The following day was a Sunday, and we decided to go to Howth (rhymes with tooth) on a literary quest. Americano had just read a book that partly takes place on this peninsula (The Ginger Man, very fitting), so naturally he wanted to see the surroundings. (I know it’s just a book, but… it’s a book! How can you say no to that?)
So we took a train (in case you’re wondering, I didn’t tell my landlord about that) and darted our way to Howth (the trains here are called Darts, for some sinister and unknown reason that obviously has no single bearing in reality whatsoever, as they are among the slowest trains that ever crawled their way across an island). It was another incredibly sunny day (for comparison: this morning we have had rain, sunshine, snow, sunshine again, and I’m pretty sure it’ll be hailing by the time I have my next cigarette, and now it's 1PM) and there were a lot of tourists as well as locals on their way to this seaside stroll.
Howth is a small village by the ocean, with incredible cliffs and beautiful if somewhat hostile scenery. We decided to take the easy road and not the steep one with all the steps… which turned out to be a little trail on the side of the mountain through mud and rocks, usually too small to allow two abreast and not always easy per se... Add to that that people were also coming from the other side, and the fact that we could not shut up for two minutes even though the going was quite steep, and you understand we didn’t walk too quickly.
We talked and talked and talked, and rested in between, because that climb was pretty sharp at times.

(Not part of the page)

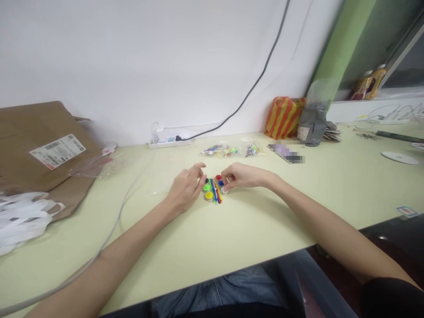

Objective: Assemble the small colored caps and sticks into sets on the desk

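A small pile of colourful plastic parts lies on the pale yellow table: green, yellow, red and blue round pieces and thin coloured sticks. My left hand rests just left of the pile, fingers curled loosely and apart, fingertips near a green piece. My right hand is on the pile's right side, fingers pinched around a small white round piece beside the blue one.
Small clear bags of coloured parts lie behind the pile. A white power strip sits by the wall. A brown paper bag and white straps are at left. A striped bag, grey pouch and disc sit at right.
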A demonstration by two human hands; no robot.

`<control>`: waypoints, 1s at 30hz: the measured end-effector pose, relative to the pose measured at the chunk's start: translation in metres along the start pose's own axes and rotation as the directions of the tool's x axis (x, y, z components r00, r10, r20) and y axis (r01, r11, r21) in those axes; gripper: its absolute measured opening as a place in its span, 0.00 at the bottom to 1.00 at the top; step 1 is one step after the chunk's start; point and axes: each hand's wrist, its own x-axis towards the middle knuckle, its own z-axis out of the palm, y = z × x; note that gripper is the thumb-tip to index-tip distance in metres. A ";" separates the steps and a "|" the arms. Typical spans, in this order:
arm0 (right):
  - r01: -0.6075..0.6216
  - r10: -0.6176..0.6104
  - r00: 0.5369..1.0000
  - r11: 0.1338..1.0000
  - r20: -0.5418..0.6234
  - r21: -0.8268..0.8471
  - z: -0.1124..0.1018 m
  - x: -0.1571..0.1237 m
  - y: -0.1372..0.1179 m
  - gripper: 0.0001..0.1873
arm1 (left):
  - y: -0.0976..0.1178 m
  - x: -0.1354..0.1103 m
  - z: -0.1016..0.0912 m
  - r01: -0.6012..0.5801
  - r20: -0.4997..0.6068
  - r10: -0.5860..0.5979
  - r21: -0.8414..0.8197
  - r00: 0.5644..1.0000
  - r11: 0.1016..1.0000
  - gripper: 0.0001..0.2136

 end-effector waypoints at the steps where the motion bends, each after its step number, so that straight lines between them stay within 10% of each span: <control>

I was quite glad that the weekend before I had bought myself some Wellies (rubber boots, the ones that in Belgium are either green or incredibly expensive, are available here in 100 different colours and patterns, and mine – aside from being black with pink dots and bowties – even have high heels, how cool is that!) When we finally reached the outer point of the trail, the sun was almost going down. So naturally we hung around to watch the sunset… at the risk of sounding like a bad cliché: it was magical. No sunrise or sunset has been the same since then, and I have to get up pretty early and have seen quite a few sunrises in the last months… We talked and talked and talked. It seemed the world wasn’t big enough to contain all our thoughts, and my emotions were running blue sky high as well.
Writing all this makes me realize it sounds like a romcom; and maybe that is just what it is, a remnant of too many movies and too many books, a desperate wish for finding romance in the humdrum reality of daily life, searching for signs in a chaotic and unresponsive universe. It doesn’t matter, the intensity of feeling like that is worth all the romcom references in the world.
When the sun had set and we were freezing cold (Americano being the ultimate gentleman lent me his sweater, which I still have) we went to the local pub (think it was the only one in the entire place) where he ate mussels for the first time. Being from Belgium I’m practically raised on mussels, and it was so sweet to see him discover how to use a mussel to eat the others with (the Irish have great mussels, a little harder and more flavoured than Belgian mussels, but unfortunately the Irish mussels seem to be less plentiful… they don’t automatically give you a kilo or more, but just one plate… whoever invented that crazy idea should be shot).
After some star-gazing we caught the last train home, and despite having to get up the next day at 5.15 AM, the last thing I wanted to do was sleep.